Task brief =>
Nothing but the lines from the top of the data to the line holding "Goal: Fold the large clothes" should be printed, word for word and both ends included; leave the pictures out.

Extracted data entries
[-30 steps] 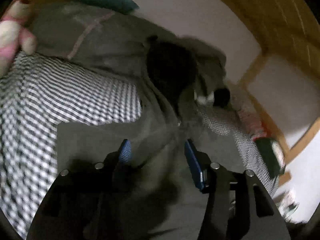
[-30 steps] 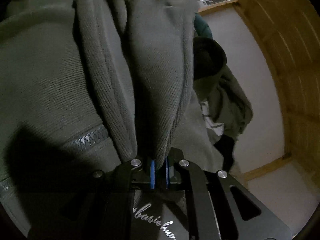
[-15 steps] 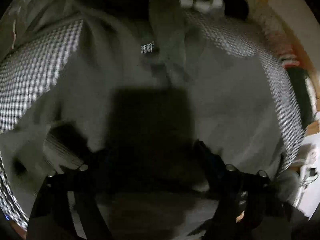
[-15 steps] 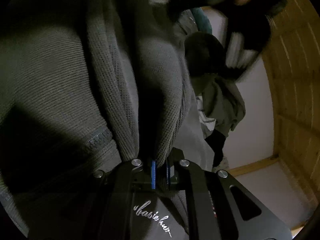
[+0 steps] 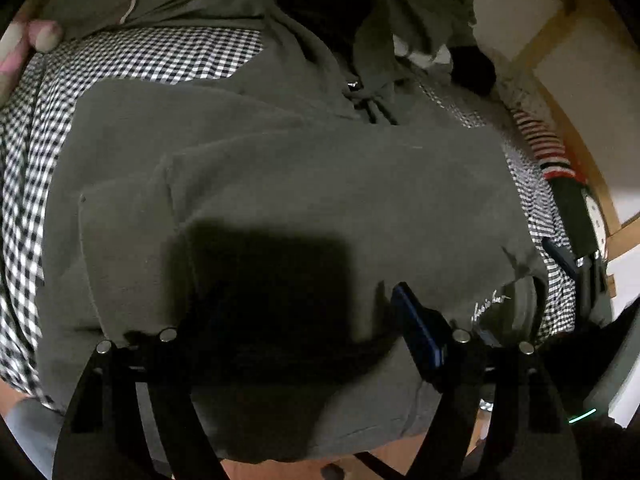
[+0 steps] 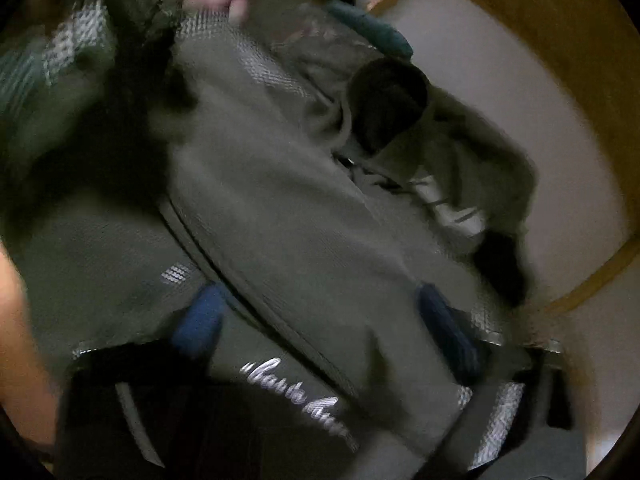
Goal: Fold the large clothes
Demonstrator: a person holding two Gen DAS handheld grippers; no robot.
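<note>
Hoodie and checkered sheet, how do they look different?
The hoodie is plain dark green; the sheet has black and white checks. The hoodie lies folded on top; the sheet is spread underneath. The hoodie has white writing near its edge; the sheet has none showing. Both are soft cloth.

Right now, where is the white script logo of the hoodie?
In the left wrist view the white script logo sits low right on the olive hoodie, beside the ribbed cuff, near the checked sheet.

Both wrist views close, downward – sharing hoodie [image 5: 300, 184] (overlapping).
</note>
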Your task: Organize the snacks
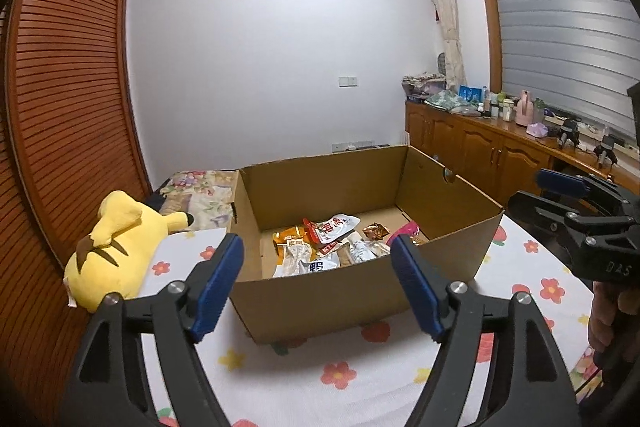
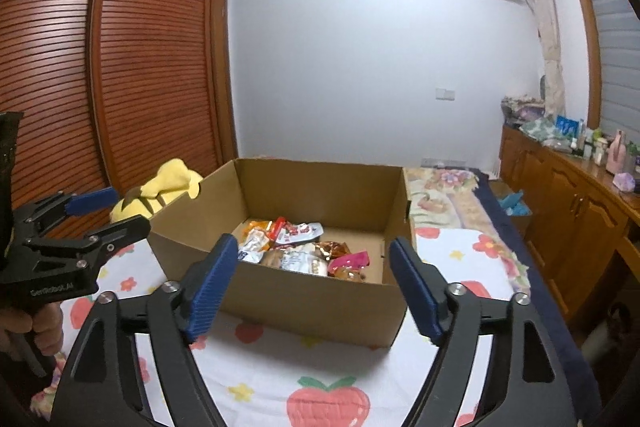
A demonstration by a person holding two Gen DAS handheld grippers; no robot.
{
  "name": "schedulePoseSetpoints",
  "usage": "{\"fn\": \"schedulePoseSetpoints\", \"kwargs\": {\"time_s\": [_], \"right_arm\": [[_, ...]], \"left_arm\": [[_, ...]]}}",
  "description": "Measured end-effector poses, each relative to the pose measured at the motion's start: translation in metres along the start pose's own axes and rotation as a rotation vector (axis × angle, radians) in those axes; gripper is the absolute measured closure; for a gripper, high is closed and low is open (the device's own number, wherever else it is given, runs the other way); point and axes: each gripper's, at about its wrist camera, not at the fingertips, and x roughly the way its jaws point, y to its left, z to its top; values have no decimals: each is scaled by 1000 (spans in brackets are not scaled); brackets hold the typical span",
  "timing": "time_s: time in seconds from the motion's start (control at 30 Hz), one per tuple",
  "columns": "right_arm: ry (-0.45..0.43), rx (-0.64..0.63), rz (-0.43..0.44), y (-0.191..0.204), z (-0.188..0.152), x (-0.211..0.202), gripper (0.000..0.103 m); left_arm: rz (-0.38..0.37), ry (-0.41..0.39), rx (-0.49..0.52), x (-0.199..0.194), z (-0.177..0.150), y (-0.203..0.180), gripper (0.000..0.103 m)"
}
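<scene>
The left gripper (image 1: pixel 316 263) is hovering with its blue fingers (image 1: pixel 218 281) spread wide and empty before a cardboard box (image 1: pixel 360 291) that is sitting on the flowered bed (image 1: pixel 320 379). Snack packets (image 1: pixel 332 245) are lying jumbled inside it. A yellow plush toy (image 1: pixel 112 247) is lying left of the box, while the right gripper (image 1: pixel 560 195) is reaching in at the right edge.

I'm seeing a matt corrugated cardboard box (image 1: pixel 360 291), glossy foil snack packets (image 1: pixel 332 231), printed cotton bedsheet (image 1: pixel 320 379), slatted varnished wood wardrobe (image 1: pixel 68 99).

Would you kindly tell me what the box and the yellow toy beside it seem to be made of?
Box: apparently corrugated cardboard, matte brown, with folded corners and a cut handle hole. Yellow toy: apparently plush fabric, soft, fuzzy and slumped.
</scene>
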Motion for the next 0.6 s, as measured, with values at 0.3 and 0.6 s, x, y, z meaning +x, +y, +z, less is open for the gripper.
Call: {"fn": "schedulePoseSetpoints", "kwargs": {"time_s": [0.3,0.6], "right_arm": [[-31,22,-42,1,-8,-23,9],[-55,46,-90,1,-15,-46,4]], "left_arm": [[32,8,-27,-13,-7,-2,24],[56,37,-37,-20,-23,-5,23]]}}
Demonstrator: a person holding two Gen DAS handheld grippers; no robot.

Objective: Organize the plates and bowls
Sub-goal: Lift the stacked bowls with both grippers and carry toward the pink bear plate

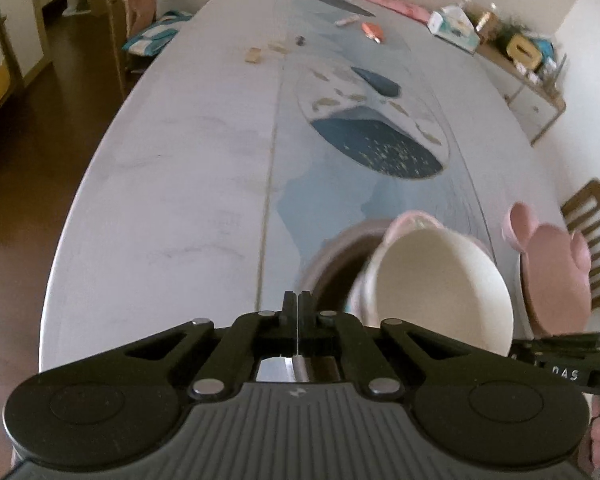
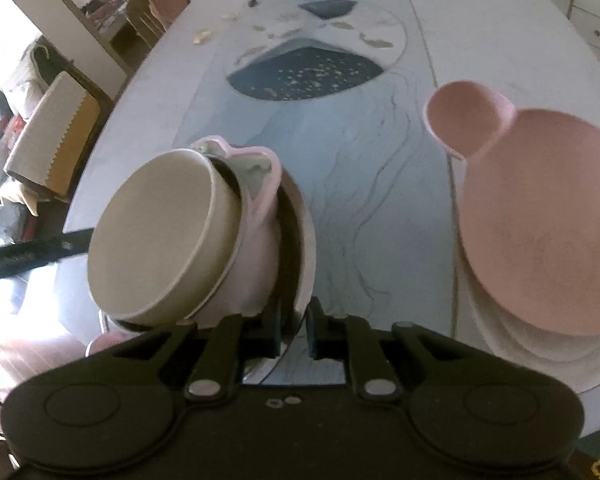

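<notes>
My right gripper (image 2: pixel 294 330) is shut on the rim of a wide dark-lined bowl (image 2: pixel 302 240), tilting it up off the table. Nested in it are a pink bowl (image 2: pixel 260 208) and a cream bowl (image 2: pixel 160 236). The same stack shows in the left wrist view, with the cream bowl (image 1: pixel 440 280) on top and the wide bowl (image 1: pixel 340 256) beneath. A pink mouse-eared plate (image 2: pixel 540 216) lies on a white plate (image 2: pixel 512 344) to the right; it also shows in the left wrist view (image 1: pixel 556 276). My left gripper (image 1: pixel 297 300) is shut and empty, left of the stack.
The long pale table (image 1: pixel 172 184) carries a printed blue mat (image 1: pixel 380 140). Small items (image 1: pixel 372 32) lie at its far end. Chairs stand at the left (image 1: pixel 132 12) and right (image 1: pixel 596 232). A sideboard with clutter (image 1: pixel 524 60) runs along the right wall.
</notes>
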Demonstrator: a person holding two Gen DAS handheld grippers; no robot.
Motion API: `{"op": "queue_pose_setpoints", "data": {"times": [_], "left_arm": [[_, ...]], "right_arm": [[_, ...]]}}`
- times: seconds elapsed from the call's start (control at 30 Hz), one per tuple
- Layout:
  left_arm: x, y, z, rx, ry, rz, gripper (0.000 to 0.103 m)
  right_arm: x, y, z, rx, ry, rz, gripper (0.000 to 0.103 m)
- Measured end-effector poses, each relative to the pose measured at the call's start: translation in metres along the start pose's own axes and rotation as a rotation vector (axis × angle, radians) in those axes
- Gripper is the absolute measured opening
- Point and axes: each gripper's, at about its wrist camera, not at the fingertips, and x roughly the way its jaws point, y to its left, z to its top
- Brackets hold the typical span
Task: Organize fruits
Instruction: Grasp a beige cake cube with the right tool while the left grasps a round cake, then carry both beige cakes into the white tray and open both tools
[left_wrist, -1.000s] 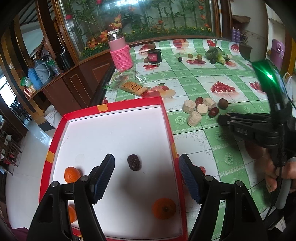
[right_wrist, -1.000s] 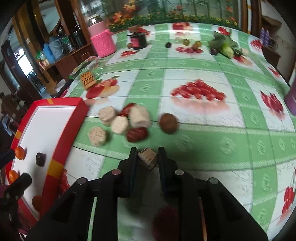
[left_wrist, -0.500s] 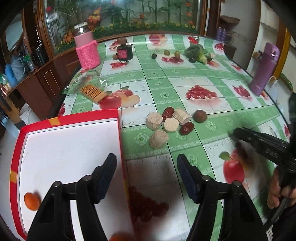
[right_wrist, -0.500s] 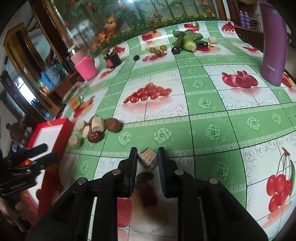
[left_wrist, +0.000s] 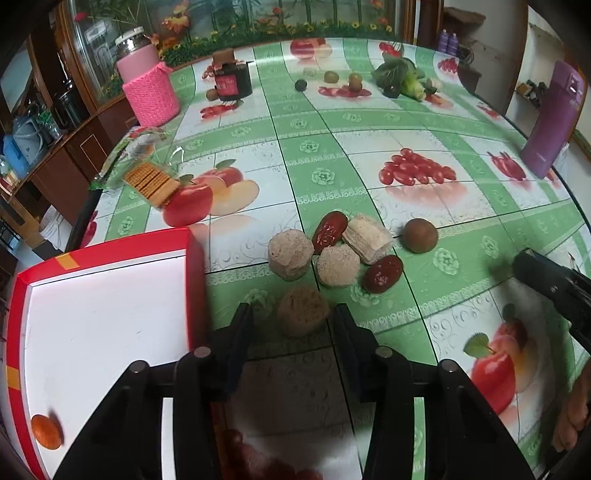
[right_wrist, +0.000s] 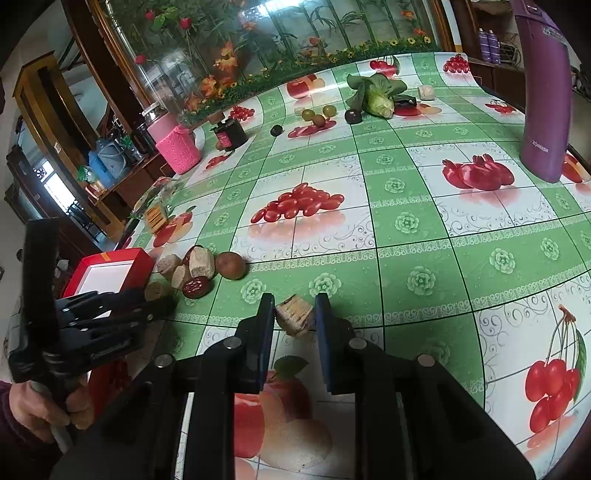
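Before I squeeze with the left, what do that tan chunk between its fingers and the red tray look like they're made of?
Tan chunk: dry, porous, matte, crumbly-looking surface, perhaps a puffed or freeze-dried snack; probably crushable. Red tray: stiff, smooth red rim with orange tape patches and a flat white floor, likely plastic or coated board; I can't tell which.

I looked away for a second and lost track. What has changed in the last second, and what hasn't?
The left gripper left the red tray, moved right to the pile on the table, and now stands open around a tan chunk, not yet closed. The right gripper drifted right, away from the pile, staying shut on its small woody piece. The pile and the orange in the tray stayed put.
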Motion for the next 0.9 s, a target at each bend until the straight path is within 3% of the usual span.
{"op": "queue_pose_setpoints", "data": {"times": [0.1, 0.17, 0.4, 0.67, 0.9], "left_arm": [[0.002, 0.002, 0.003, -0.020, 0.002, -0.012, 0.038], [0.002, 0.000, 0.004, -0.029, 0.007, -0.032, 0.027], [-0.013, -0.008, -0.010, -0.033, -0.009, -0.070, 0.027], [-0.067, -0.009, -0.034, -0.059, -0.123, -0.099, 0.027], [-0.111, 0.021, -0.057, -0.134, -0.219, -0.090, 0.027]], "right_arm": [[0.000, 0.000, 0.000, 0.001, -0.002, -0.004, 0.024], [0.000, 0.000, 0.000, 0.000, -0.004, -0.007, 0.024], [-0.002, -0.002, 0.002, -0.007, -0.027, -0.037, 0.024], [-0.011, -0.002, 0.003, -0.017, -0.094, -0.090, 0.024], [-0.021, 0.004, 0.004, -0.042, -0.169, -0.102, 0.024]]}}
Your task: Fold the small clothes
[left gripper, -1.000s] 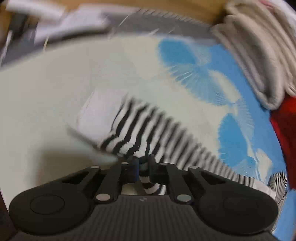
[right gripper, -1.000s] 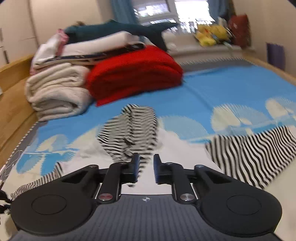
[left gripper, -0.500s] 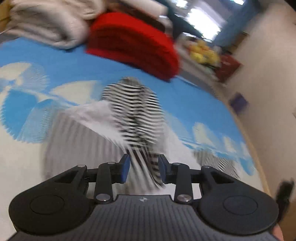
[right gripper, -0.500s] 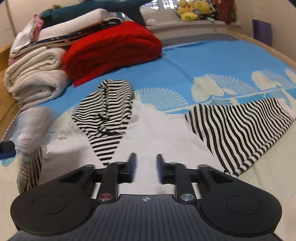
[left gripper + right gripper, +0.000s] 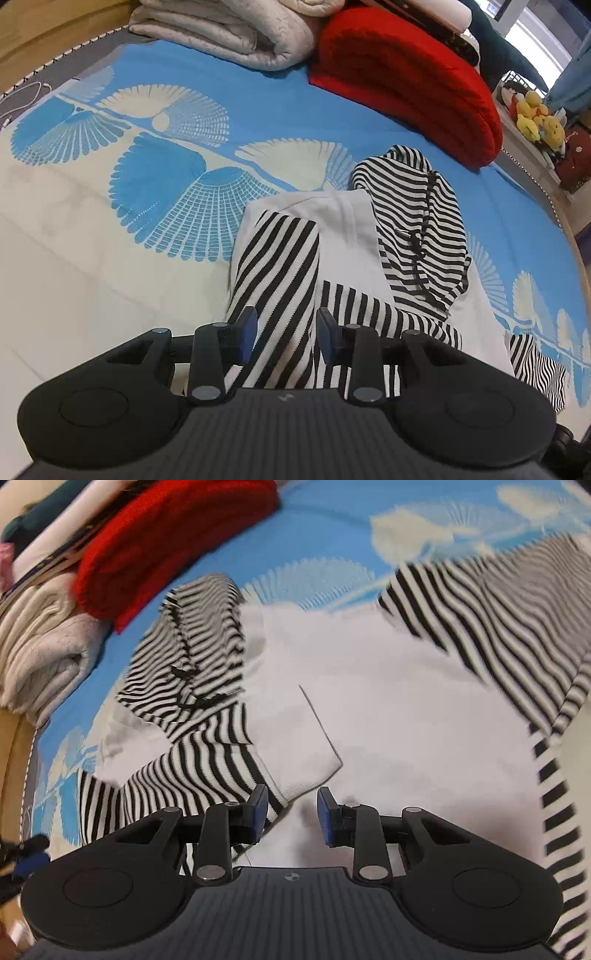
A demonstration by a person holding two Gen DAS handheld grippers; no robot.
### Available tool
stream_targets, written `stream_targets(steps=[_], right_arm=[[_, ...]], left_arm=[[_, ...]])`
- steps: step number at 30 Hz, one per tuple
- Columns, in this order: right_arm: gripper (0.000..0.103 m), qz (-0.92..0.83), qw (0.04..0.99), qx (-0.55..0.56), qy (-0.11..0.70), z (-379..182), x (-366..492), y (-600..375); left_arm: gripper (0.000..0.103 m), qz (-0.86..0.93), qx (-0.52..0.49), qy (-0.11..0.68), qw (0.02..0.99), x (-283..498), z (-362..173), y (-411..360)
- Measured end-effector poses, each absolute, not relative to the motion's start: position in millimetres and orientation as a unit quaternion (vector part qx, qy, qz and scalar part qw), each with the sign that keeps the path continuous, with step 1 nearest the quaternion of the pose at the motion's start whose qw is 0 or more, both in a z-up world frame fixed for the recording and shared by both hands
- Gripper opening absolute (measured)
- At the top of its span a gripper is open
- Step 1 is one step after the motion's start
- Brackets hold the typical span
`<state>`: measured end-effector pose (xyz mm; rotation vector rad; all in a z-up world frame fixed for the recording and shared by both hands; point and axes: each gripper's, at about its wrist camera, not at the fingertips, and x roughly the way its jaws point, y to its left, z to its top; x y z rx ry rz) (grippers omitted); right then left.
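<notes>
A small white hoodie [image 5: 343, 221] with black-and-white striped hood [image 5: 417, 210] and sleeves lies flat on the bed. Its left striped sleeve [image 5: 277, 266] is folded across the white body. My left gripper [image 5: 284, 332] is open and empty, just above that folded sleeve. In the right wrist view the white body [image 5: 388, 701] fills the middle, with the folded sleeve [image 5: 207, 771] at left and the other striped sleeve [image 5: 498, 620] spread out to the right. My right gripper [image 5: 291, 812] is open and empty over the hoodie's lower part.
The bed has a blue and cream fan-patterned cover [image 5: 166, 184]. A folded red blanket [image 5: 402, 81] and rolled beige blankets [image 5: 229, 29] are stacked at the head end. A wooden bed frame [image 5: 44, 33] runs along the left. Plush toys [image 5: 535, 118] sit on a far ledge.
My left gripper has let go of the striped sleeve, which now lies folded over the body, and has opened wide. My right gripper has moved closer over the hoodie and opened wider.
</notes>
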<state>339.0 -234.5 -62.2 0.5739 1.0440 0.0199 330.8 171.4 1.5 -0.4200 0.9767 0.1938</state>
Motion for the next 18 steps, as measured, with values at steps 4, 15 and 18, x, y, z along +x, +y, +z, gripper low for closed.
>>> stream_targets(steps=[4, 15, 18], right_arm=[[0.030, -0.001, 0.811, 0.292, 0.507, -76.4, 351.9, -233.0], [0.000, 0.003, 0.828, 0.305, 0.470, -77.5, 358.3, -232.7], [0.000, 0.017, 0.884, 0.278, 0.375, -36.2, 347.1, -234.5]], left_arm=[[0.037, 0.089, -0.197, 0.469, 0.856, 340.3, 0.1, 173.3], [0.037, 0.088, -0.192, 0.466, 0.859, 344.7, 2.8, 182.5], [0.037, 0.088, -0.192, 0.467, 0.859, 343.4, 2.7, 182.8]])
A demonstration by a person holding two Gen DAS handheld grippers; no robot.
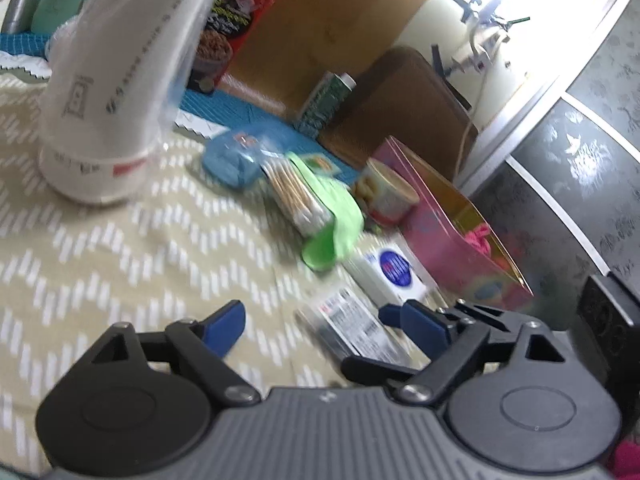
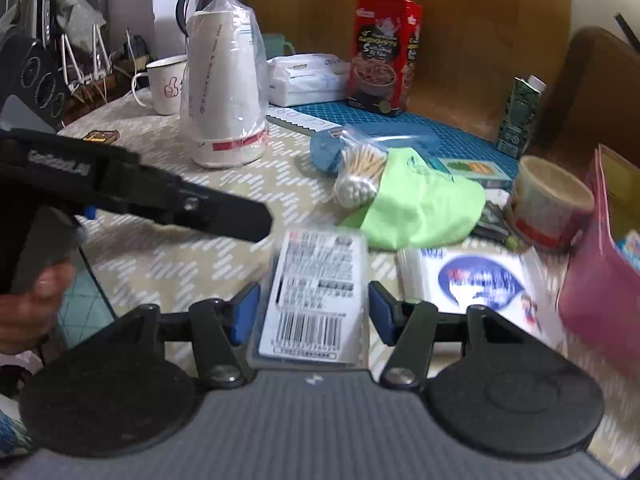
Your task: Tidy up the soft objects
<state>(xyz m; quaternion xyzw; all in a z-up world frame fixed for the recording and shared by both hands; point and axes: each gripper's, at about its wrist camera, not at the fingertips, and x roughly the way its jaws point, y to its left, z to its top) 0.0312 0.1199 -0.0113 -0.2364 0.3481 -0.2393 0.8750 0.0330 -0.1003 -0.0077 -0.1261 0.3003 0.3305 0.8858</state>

Task solution =>
[-30 steps] 
[-30 steps] 
[-15 steps] 
[-15 steps] 
[+0 steps] 
[+0 steps] 
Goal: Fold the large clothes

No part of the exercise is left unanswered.